■日本語の文法用語の再構築:「どんなだ」言葉の活用の有無

    

1 文法嫌いの感覚は自然な反応

日本語の文法のテキストを書く約束をしたまま、なかなか書けずにいます。文法など考えたこともないし、考えたくない人にとっても、役に立つ何らかのルールが示せたらという願いがありました。だんだんそうした方とお話をする機会が増えています。

普通の文法書の用語をあれこれ使いだした場合、わからないと言われて終わりになることはほぼ確実です。もう一度、わかりやすく説明できなくてはなりません。シンプルな説明ができなくては、わかったことにもならないでしょう。そう思うようになりました。

形容動詞という用語は、それだけで嫌がられます。あるいは副詞もいらない品詞扱いされるでしょう。大多数がそう反応します。こうした反応は不自然ではないと思うのです。ピタっといってないものは受けつけられないというのは、自然なことだと思います。

     

2 副詞という品詞の問題点

日本語の文法をもう一度、構築する必要がありそうです。形容動詞については以前書いたことがありました。副詞については、三浦つとむ『日本語はどういう言語か』によい事例があります。「がたがた」という言葉は副詞扱いされていますが、三浦は否定的です。

三浦は「私の家は古くてもうがたがたです。」という例文を上げて、[<副詞>とよぶべきか否か疑う学者もありますが、これらは私のいう<静詞>であって<副詞>ではありません](p.178)と記しています。副詞という品詞の定義が難しいのです。

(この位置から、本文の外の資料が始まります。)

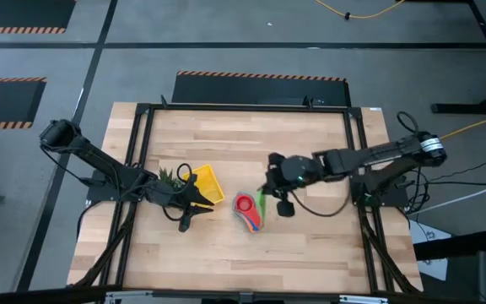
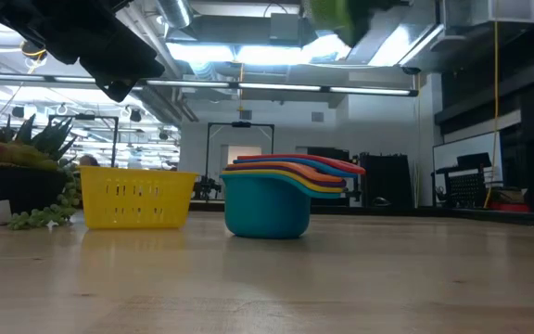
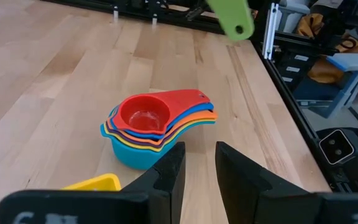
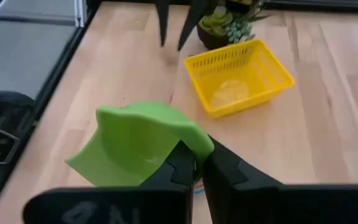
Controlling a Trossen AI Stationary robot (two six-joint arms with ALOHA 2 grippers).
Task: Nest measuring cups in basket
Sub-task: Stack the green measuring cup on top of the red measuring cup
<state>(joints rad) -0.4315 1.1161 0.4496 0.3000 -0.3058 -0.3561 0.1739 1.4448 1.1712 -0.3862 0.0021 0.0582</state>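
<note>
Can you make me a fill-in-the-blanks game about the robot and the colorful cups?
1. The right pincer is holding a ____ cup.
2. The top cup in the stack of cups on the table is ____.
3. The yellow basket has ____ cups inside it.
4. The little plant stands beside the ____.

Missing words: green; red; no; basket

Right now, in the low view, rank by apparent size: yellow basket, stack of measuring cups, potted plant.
1. stack of measuring cups
2. yellow basket, close behind; near-tie, as the stack may sit nearer the camera
Unranked: potted plant, cut off by the picture's edge.
</note>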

「がたがた」という言葉は活用しません。「おんぼろ」という言葉に変えると、先の例文は「私の家は古くてもうおんぼろです。」となります。このときの「おんぼろ」の品詞はどうなるでしょうか。名詞か形容動詞とされています。なんだかピタっと行きません。

     

3 「どんなだ」と「活用」

日本語には「状態」や「評価」の概念を表す言葉があります。この種類の言葉が示すのは、「どんなだ」ということです。「この建物は美しい」「この建物はきれいです」というのは、ともに「この建物」の状態や評価を「どんなだ」と示していることになります。

文法が嫌いだという人も、「どんなだ」ならば、わかると言うのです。そこで、「どんなだ」を表す言葉が2種類あるという話になっていきます。片方は活用する言葉、もう一方は活用しない言葉だということです。「活用」という言葉も、文法嫌いの人に通じます。

私流の文法では「活用する・しない」を判別するのは簡単です。「のである」をつけてみればわかります。「ガタガタ」「オンボロ」「美しい」「きれい」を見てみると、「美しい・のである」と言える「美しい」だけが活用するということです。

「どんなだ」(状態・評価)を表す言葉のうち、活用する言葉のグループは「形容詞」と呼ばれます。活用しない言葉のグループの場合、「は/が」を接続するときに「なの(は/が)」となる点でも共通していますので、「ナノ体言」で通じるのか、チェック中です。